I asked the teacher what her thoughts were, as my daughter wasn’t very keen on playing and I was finding it hard keeping her interested. I expected the teacher to say she just needs more encouragement and time and I’d just need to keep giving her lots of positive feedback; however, this wasn’t her reply at all. Instead she said yes, it’s true that we can try and instil confidence in our kids, however, in her experience a massive part of confidence came with skills. My daughter needed to improve her netball skills by practising the basics and watch how a live game was played. What?? These simple words were so foreign to me but made so much sense, I had overlooked the basics. Teachers often talk of scaffolding, where you teach a child one skill at a time and build on these, however, I hadn’t really spent the time putting this into practice.
A lot of the time I had relied on professionals to teach my kids skills, however, it suddenly made sense that in clubs and at school, they were one of many kids, all at different stages. I had to calve out the time to teach them skills. I had to scaffold.
Lately I have been upskilling my kids in all different areas of their life, even with simple things like peeling a carrot – and it has had a massive impact on their confidence. I often catch them smiling as they complete a task successfully by themselves. However, the big lesson here for me has been making the time (and use a lot of patience) to teach them how to do something until they’re comfortable doing it by themselves. Some parents may already do this naturally with their kids, however, if you’re like me some simple steps can be useful to remember.
5 steps to Build Confidence through Skills
It takes time to build skills with a child and it’s easy to become overwhelmed by the amount of skills a child needs to learn. For me the easiest way to start was getting my husband on board. We agreed that the areas to start with would be cooking and sports. He would teach my daughter one skill at a time to do with cooking and I would teach her one skill at a time to do with sports. For example, I started teaching my daughter how to throw and catch a ball and my husband taught my her how to cut up cucumbers. Once she mastered that skill, we moved onto the next one and scaffold. I think for single parents, asking an older sibling to get involved can help or even just looking at one skill a week.
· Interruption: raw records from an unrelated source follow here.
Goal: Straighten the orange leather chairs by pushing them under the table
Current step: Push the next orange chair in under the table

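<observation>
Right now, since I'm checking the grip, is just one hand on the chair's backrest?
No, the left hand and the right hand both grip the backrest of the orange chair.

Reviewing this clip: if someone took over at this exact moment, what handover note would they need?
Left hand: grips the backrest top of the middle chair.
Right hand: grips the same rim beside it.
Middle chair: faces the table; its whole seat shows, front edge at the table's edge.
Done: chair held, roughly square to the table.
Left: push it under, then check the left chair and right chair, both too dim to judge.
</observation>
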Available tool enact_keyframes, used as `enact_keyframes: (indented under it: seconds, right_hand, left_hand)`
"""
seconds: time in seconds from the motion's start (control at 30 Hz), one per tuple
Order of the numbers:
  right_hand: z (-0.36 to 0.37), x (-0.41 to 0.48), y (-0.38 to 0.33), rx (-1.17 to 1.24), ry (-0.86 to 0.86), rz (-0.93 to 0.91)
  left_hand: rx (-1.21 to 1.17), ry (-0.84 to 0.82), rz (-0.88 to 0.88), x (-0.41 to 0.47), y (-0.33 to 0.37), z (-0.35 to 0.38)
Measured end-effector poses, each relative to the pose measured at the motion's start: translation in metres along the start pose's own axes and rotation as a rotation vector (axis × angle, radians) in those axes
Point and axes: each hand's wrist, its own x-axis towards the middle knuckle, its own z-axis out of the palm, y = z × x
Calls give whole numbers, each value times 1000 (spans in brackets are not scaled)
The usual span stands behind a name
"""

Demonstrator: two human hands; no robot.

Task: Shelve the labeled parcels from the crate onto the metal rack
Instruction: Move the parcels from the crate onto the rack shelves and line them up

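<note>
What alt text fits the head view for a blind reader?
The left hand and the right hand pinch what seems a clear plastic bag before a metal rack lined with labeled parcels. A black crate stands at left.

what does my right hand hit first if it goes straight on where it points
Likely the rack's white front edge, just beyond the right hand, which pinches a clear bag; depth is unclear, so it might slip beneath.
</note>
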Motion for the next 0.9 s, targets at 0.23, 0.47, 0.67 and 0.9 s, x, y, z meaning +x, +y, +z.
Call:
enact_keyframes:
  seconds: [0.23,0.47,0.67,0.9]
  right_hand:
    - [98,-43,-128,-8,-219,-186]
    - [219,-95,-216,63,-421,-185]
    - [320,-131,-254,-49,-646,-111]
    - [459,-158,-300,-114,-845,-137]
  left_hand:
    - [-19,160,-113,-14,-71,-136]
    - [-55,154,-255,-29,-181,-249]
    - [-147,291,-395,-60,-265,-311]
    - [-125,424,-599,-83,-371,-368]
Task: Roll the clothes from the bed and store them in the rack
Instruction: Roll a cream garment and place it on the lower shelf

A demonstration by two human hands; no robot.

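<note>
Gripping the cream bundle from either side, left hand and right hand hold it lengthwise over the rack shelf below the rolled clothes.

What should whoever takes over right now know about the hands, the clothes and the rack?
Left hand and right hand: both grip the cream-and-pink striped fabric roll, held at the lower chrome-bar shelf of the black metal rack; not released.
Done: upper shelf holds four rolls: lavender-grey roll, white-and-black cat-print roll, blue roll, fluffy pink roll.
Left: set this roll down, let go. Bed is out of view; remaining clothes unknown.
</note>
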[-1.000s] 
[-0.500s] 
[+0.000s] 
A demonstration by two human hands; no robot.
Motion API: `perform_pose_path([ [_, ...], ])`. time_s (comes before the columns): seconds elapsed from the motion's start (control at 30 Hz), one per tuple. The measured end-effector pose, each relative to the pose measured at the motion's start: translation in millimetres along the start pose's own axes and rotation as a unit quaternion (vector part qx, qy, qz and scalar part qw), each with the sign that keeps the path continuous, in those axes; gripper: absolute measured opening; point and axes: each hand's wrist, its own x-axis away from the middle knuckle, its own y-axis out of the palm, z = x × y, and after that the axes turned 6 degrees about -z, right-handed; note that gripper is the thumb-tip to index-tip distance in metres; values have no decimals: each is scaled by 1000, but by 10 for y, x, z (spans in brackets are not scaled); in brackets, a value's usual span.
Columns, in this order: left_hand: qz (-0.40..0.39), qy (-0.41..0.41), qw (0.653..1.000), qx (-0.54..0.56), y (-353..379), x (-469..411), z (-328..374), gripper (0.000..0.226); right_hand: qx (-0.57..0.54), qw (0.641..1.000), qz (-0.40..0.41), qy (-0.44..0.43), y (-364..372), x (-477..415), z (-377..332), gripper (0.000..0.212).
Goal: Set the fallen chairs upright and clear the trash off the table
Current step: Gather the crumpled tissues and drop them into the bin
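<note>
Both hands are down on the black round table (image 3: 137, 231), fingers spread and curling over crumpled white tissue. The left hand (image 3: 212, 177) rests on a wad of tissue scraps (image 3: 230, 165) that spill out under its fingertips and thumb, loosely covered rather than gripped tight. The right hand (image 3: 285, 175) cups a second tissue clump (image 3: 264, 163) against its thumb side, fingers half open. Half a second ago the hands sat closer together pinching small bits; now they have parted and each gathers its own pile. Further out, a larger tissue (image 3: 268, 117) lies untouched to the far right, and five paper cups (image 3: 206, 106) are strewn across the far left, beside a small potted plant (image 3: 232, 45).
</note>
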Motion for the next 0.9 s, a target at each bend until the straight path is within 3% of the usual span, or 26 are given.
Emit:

Kids can’t be expected to know how to do something straight away. To start with we need to take the time to show them the basics. Demonstrating how to peel a carrot or throw a ball is part of coaching and completely necessary for our kids to grasp a concept. We might need to demonstrate at least 5 times before it clicks into place.
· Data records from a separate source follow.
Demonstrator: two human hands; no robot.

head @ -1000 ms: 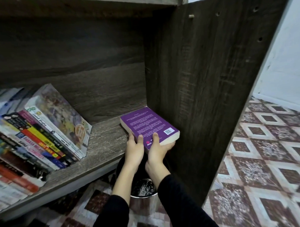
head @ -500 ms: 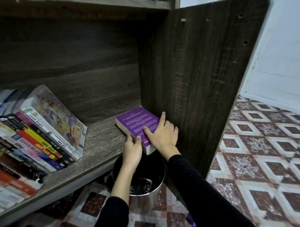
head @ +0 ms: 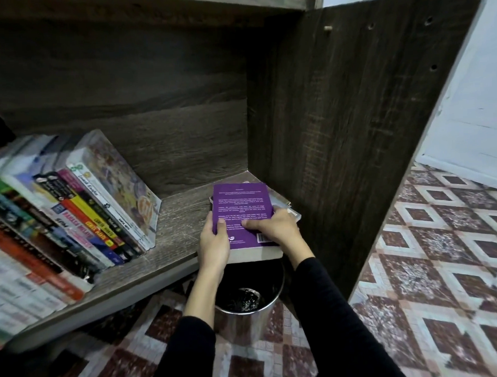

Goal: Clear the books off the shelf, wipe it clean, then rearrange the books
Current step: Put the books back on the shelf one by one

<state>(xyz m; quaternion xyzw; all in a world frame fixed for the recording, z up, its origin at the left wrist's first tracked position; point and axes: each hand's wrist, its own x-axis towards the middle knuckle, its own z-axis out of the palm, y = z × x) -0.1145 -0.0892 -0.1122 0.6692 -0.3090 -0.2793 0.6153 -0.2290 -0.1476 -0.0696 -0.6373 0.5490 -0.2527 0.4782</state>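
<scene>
The dark wood-grain shelf [head: 175,219] fills most of the view, closed at the right by a tall side panel [head: 352,128] with small peg holes near its top. Beyond the panel lies a floor [head: 430,255] of maroon and pale diamond tiles, running up to a white wall [head: 470,110].

A row of books [head: 73,217] takes up the left part of the shelf, spines outward and all leaning to the left. Under the shelf's front edge stands a round metal bin [head: 246,326] with a dark inside.

The purple book [head: 242,205] lies flat with its back cover up at the right end of the shelf, close to the side panel. Its near end sticks out past the front edge, over the bin. A grey edge [head: 294,214] shows from under its right side - whether that is another book cannot be told.

Both arms wear black sleeves. The left hand [head: 214,243] grips the book's near left edge, thumb pressed on the cover, fingers hidden beneath. The right hand [head: 276,225] lies over the near right corner - thumb stretched across the cover, fingers [head: 280,211] curled over the right edge.
</scene>
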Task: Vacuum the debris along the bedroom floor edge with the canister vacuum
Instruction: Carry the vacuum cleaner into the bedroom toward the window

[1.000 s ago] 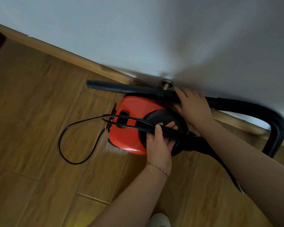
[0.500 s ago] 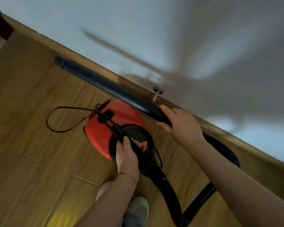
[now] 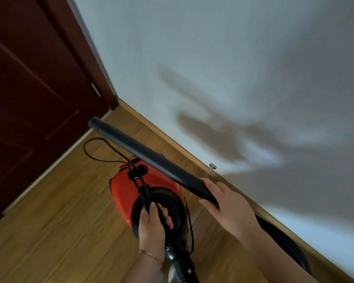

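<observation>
the left hand (image 3: 152,225) has its fingers (image 3: 168,219) clenched round the black cord (image 3: 141,188) strands on top of the red canister vacuum (image 3: 123,190). whether a carry handle lies under that grip cannot be told. ahead of these fingers the cord runs over the red shell and loops out over the wooden floor (image 3: 49,231). the right hand (image 3: 231,211) grasps the near end of the black wand (image 3: 149,158), its fingers (image 3: 219,186) lying over the top and the thumb underneath. from that grip the wand reaches away and to the left, passing over the canister, and its open tip hangs above the floor near the corner by the dark door (image 3: 29,99). no floor nozzle shows on the tip. behind the right hand's fingers the hose (image 3: 284,244) curves back along the skirting board (image 3: 172,140), and just beyond them a small door stopper (image 3: 212,166) stands out from the foot of the wall (image 3: 213,58). the canister sits directly under the left fingers, near the floor edge; whether it rests on the floor or is lifted off it cannot be told. as for progress, this looks like the setting-up stage: the machine is at the edge, but the tip is not on the floor and nothing shows that suction is on. no debris can be made out along the skirting, so whether any stretch is clean is unclear. the whole pass along the edge appears to be left.
</observation>
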The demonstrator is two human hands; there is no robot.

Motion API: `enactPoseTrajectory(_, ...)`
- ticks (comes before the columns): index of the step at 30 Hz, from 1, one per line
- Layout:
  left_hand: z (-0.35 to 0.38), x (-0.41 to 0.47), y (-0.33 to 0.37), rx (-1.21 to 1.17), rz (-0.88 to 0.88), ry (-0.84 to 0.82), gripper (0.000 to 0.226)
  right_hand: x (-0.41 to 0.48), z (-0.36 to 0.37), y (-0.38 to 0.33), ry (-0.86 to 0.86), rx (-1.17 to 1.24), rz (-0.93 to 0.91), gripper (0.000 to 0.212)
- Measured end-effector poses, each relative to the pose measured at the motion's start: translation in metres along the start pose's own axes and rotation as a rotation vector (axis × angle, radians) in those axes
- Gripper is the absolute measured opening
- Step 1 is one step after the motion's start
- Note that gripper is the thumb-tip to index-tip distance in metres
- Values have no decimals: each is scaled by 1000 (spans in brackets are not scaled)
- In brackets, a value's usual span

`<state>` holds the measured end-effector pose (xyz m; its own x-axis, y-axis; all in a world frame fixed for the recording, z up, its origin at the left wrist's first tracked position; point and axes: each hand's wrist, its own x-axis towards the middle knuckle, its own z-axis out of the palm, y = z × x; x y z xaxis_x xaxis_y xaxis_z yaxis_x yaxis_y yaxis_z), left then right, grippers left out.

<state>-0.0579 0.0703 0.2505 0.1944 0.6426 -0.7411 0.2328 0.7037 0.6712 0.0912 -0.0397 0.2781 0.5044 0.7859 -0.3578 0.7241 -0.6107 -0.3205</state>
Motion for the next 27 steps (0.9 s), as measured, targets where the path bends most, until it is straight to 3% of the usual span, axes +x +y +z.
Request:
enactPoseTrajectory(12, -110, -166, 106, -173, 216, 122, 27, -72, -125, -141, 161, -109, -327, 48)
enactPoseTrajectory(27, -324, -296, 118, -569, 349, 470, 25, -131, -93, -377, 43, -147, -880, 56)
Step back and ask your child to show you what they observed, then guide them through the process while praising their effort along the way. It’s important that a child feels they are doing something well, even if it’s giving something a go!
Once your child starts doing a task well, ask them to show you how they do it by themselves. Then get them to show you again, just to make sure they understand and are keeping safe. My son now makes his own cup of tea, however, I spent a week showing him how to boil a kettle and pour water without scolding himself. Then how to push the kettle and cup back so our little boy doesn’t tip hot water onto himself.
The important part is that your child feels that they are doing well by giving it a go. ‘Good try’ are great words to use here while they are learning. ‘I’m really proud that you’re trying something new’. ‘You’re very brave trying something new’. Then when they are competent in a skill, ask them how they feel about being able to do it on their own and what they know. This only helps a child feel more confident as they reflect on how far they’ve come.
Confidence can be generally defined as believing in our abilities to do something. However, what I learnt was it comes down to more than beliefs and a ‘have a go’ attitude. Often confidence can be boosted by having skills under the belt and a child knowing that they can achieve things with time and practice.